What this task involves: Please give back the listing below in full. Change nothing.

━━━ Material provided

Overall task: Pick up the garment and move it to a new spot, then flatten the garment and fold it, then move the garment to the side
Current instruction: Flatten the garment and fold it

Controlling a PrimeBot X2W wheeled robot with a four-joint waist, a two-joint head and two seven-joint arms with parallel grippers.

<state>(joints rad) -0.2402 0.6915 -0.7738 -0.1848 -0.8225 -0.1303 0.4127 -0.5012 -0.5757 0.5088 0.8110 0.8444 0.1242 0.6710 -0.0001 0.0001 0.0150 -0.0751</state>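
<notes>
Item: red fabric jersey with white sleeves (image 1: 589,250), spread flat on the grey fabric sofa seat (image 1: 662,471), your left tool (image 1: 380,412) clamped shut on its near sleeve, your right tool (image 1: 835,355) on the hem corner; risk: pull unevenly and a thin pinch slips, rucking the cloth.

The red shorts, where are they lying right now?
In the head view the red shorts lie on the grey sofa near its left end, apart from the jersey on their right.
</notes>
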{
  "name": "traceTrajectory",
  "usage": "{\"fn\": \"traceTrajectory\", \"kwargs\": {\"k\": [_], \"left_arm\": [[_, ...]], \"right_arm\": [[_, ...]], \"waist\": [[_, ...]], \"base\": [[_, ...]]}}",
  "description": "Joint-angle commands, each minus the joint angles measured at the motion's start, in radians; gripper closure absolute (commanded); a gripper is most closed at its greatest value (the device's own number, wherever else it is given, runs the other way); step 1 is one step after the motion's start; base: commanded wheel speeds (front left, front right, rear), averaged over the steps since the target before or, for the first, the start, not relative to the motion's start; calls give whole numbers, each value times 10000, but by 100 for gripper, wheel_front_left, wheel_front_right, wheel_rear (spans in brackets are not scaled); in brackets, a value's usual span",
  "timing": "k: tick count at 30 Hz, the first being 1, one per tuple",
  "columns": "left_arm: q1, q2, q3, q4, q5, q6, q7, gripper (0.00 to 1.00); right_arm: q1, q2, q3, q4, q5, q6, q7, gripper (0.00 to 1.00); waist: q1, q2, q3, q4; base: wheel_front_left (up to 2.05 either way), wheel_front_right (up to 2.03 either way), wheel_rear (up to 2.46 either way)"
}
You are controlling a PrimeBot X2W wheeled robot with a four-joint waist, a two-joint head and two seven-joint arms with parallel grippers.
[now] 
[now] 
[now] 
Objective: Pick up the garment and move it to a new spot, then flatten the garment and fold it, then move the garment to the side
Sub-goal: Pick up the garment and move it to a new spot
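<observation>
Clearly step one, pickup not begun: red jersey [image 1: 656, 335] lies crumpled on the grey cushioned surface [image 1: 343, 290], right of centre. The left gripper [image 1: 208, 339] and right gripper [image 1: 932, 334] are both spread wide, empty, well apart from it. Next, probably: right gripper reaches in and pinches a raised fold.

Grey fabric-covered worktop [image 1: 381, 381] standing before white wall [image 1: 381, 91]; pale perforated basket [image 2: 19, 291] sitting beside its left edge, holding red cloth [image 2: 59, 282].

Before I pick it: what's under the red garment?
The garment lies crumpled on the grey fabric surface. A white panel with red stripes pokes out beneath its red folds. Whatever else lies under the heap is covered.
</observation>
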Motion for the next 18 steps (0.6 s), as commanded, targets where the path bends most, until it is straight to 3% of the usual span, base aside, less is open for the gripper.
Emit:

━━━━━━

Written solution:
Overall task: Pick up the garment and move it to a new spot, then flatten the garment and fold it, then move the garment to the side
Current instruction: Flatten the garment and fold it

Controlling a PrimeBot X2W wheeled robot with a four-joint waist, a two-joint head and two seven-joint arms with parallel grippers.

<state>(joints rad) -0.2402 0.6915 -0.7738 -0.1848 -0.8225 -0.1303 0.4127 -0.5012 -0.5757 0.5088 0.8110 0.8444 0.1242 0.6710 -0.0001 0.0001 0.0150 -0.0751</state>
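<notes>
Item: red fabric jersey with white sleeves (image 1: 589,250), spread flat on the grey fabric sofa seat (image 1: 662,471), your left tool (image 1: 380,412) clamped shut on its near sleeve, your right tool (image 1: 835,355) on the hem corner; risk: pull unevenly and a thin pinch slips, rucking the cloth.

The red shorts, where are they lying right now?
In the head view the red shorts lie on the grey sofa near its left end, apart from the jersey on their right.
</notes>
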{
  "name": "traceTrajectory",
  "usage": "{\"fn\": \"traceTrajectory\", \"kwargs\": {\"k\": [_], \"left_arm\": [[_, ...]], \"right_arm\": [[_, ...]], \"waist\": [[_, ...]], \"base\": [[_, ...]]}}",
  "description": "Joint-angle commands, each minus the joint angles measured at the motion's start, in radians; gripper closure absolute (commanded); a gripper is most closed at its greatest value (the device's own number, wherever else it is given, runs the other way); step 1 is one step after the motion's start; base: commanded wheel speeds (front left, front right, rear), averaged over the steps since the target before or, for the first, the start, not relative to the motion's start; calls give whole numbers, each value times 10000, but by 100 for gripper, wheel_front_left, wheel_front_right, wheel_rear (spans in brackets are not scaled); in brackets, a value's usual span",
  "timing": "k: tick count at 30 Hz, the first being 1, one per tuple",
  "columns": "left_arm: q1, q2, q3, q4, q5, q6, q7, gripper (0.00 to 1.00); right_arm: q1, q2, q3, q4, q5, q6, q7, gripper (0.00 to 1.00); waist: q1, q2, q3, q4; base: wheel_front_left (up to 2.05 either way), wheel_front_right (up to 2.03 either way), wheel_rear (up to 2.46 either way)"
}
You are controlling a PrimeBot X2W wheeled robot with a four-joint waist, a two-joint head and two seven-joint arms with parallel grippers.
[now] 
[now] 
[now] 
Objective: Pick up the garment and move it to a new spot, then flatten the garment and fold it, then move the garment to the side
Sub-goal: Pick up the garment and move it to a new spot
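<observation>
Clearly step one, pickup not begun: red jersey [image 1: 656, 335] lies crumpled on the grey cushioned surface [image 1: 343, 290], right of centre. The left gripper [image 1: 208, 339] and right gripper [image 1: 932, 334] are both spread wide, empty, well apart from it. Next, probably: right gripper reaches in and pinches a raised fold.

Grey fabric-covered worktop [image 1: 381, 381] standing before white wall [image 1: 381, 91]; pale perforated basket [image 2: 19, 291] sitting beside its left edge, holding red cloth [image 2: 59, 282].

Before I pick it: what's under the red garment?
The garment lies crumpled on the grey fabric surface. A white panel with red stripes pokes out beneath its red folds. Whatever else lies under the heap is covered.
</observation>
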Motion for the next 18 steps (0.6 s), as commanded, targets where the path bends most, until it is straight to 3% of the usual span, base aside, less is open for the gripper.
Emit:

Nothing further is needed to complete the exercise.